Hong Kong airport, once busy 24/7, is now busy only once a day: for the afternoon flights to the UK |
If so, it's nor surprising, as we know a number of friends and colleagues who've left Hong Kong. For good.
That number now is around 1,000 to 1,500 per day -- deduced from various data (and which I've not fact-checked).
Our government says it's no problem. They're just cracking hardy though.
1,000 a day is a million in three years; 1,500 is a million in just two. Of mostly working age folks, who've left and this time they're not coming back --unlike in 1997 when the jitters led some to head o/s to get foreign passports, before, in many cases, returning. We know that only from talking to them. Anecdote, in other words, not data. Still...
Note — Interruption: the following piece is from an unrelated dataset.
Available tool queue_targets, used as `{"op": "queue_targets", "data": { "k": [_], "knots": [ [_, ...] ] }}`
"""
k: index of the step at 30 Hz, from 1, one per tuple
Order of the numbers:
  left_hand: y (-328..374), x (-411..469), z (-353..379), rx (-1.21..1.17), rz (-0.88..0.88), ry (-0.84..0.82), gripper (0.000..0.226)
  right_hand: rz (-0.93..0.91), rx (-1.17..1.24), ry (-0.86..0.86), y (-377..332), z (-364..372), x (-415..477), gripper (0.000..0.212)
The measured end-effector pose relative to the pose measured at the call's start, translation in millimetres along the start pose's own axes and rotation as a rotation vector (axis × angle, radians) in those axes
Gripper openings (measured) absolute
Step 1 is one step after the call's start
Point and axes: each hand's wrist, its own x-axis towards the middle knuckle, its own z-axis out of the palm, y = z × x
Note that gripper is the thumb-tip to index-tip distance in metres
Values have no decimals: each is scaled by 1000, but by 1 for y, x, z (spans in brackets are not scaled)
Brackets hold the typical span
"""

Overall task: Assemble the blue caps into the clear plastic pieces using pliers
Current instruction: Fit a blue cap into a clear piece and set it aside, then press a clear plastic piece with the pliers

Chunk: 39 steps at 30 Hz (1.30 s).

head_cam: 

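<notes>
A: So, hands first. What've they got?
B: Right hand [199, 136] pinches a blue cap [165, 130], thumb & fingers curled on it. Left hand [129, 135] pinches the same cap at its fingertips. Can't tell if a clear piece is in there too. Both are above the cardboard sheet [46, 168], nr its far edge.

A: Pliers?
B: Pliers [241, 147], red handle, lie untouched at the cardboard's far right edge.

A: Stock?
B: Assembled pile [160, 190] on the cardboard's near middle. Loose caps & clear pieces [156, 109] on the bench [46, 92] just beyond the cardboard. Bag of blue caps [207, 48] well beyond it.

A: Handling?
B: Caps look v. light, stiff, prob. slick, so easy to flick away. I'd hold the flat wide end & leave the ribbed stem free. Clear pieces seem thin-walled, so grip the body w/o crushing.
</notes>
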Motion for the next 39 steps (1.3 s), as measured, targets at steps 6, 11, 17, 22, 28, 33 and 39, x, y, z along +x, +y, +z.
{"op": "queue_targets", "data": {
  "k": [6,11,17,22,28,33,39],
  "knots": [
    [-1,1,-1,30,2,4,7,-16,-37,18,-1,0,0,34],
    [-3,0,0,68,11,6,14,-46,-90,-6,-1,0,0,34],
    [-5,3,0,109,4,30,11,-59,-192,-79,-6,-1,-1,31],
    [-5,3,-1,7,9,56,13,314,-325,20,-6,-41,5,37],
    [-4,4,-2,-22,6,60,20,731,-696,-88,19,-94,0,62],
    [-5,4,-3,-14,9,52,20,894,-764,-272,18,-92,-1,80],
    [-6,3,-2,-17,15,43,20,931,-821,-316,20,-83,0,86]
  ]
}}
The loss of somewhere between 350,000 and 500,000 per year -- the total population of my old home town of Canberra, Australia's capital -- is the loss of the most productive of our society. The loss won't be made up by births, which run at 80-some thousand per year. And it won't be made up by mainlanders moving to Hong Kong, which number about 50,000 per year.
Despite all this, I remain fairly optimistic about Hong Kong. It will be more mainlandised, but that's not all bad. And the economy will power along, as we remain a financial centre and will be more so as China IPOs that might have gone to the US will now come to Hong Kong. It’ll be “good enough”. And especially in comparison with other places to live … we’ve seen some come back after having headed “home”, finding that home is in fact here.
The red line for me still is whether or not I can freely connect with the world. If that changes then I'd be looking to move. The arrest of kiddie book publishers, and opposition activists I deplore, as does the world. But does my leaving stop that. And I do know the "First they came for..." lament.
In the meantime, I hang out here. In fact some old mates, an occasional reader, that had left Hong Kong for Europe a few years back have recently returned. Because, they said, despite it all, Hong Kong was still "the best place to live" for them.